An exact reprint of the whole listing is what the answer must contain.
--- Information shown ---
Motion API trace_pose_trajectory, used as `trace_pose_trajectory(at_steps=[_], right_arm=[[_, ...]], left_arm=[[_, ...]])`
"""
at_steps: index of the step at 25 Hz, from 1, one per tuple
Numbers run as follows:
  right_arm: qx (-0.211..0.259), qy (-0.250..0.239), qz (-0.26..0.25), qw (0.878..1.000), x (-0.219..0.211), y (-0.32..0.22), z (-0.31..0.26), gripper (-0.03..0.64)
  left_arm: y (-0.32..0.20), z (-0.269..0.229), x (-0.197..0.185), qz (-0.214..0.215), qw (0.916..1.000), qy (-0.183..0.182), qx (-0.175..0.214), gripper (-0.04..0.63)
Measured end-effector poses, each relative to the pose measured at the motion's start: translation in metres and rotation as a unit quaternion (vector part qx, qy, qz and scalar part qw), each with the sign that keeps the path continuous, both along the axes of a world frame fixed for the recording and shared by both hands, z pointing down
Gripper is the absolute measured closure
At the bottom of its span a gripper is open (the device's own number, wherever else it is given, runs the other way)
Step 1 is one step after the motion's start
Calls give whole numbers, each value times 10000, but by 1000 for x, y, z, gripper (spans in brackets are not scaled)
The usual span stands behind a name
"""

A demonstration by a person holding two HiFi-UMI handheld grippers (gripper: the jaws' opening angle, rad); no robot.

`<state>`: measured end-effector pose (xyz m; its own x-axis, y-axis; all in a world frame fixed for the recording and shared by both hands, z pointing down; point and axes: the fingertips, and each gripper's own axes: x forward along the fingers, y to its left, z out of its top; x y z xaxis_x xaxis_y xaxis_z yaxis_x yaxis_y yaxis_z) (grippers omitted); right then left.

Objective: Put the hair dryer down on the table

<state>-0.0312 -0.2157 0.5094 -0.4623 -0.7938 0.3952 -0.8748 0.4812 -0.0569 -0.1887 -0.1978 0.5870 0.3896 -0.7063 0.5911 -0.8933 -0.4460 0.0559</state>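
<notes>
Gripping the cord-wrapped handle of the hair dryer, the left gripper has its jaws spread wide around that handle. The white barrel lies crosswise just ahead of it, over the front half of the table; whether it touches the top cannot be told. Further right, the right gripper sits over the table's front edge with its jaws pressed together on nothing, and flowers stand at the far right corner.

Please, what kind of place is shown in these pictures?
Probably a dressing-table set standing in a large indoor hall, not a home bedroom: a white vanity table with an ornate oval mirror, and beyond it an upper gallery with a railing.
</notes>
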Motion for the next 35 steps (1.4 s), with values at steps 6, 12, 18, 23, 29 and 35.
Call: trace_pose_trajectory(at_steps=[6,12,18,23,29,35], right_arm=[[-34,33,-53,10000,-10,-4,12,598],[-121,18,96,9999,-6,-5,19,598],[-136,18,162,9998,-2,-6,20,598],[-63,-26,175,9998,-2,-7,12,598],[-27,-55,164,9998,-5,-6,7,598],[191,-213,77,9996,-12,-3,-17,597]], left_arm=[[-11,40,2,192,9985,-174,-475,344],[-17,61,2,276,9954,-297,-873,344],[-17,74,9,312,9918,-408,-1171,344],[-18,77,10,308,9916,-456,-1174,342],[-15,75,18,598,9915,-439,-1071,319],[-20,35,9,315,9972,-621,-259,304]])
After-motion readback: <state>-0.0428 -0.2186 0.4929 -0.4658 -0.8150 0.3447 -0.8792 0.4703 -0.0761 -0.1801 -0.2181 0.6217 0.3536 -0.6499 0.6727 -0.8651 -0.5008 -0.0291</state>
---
■ Answer space:
Motion API trace_pose_trajectory, used as `trace_pose_trajectory(at_steps=[_], right_arm=[[_, ...]], left_arm=[[_, ...]])`
"""
at_steps: index of the step at 25 Hz, from 1, one per tuple
Numbers run as follows:
  right_arm: qx (-0.211..0.259), qy (-0.250..0.239), qz (-0.26..0.25), qw (0.878..1.000), x (-0.219..0.211), y (-0.32..0.22), z (-0.31..0.26), gripper (-0.03..0.64)
  left_arm: y (-0.32..0.20), z (-0.269..0.229), x (-0.197..0.185), qz (-0.214..0.215), qw (0.916..1.000), qy (-0.183..0.182), qx (-0.175..0.214), gripper (-0.04..0.63)
Measured end-effector poses, each relative to the pose measured at the motion's start: translation in metres and rotation as a unit quaternion (vector part qx, qy, qz and scalar part qw), each with the sign that keeps the path continuous, both along the axes of a world frame fixed for the recording and shared by both hands, z pointing down
Gripper is the absolute measured closure
At the bottom of its span a gripper is open (the device's own number, wherever else it is given, runs the other way)
Step 1 is one step after the motion's start
Calls give whole numbers, each value times 10000, but by 1000 for x, y, z, gripper (spans in brackets are not scaled)
The usual span stands behind a name
"""

A demonstration by a person holding two HiFi-UMI handheld grippers (gripper: the jaws' opening angle, rad); no robot.

`<state>`: measured end-effector pose (xyz m; its own x-axis, y-axis; all in a world frame fixed for the recording and shared by both hands, z pointing down; point and axes: the fingertips, and each gripper's own axes: x forward along the fingers, y to its left, z out of its top; x y z xaxis_x xaxis_y xaxis_z yaxis_x yaxis_y yaxis_z) (grippers omitted); right then left.

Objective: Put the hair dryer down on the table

<state>-0.0312 -0.2157 0.5094 -0.4623 -0.7938 0.3952 -0.8748 0.4812 -0.0569 -0.1887 -0.1978 0.5870 0.3896 -0.7063 0.5911 -0.8933 -0.4460 0.0559</state>
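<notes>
Gripping the cord-wrapped handle of the hair dryer, the left gripper has its jaws spread wide around that handle. The white barrel lies crosswise just ahead of it, over the front half of the table; whether it touches the top cannot be told. Further right, the right gripper sits over the table's front edge with its jaws pressed together on nothing, and flowers stand at the far right corner.

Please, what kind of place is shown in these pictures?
Probably a dressing-table set standing in a large indoor hall, not a home bedroom: a white vanity table with an ornate oval mirror, and beyond it an upper gallery with a railing.
</notes>
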Motion for the next 35 steps (1.4 s), with values at steps 6, 12, 18, 23, 29 and 35.
Call: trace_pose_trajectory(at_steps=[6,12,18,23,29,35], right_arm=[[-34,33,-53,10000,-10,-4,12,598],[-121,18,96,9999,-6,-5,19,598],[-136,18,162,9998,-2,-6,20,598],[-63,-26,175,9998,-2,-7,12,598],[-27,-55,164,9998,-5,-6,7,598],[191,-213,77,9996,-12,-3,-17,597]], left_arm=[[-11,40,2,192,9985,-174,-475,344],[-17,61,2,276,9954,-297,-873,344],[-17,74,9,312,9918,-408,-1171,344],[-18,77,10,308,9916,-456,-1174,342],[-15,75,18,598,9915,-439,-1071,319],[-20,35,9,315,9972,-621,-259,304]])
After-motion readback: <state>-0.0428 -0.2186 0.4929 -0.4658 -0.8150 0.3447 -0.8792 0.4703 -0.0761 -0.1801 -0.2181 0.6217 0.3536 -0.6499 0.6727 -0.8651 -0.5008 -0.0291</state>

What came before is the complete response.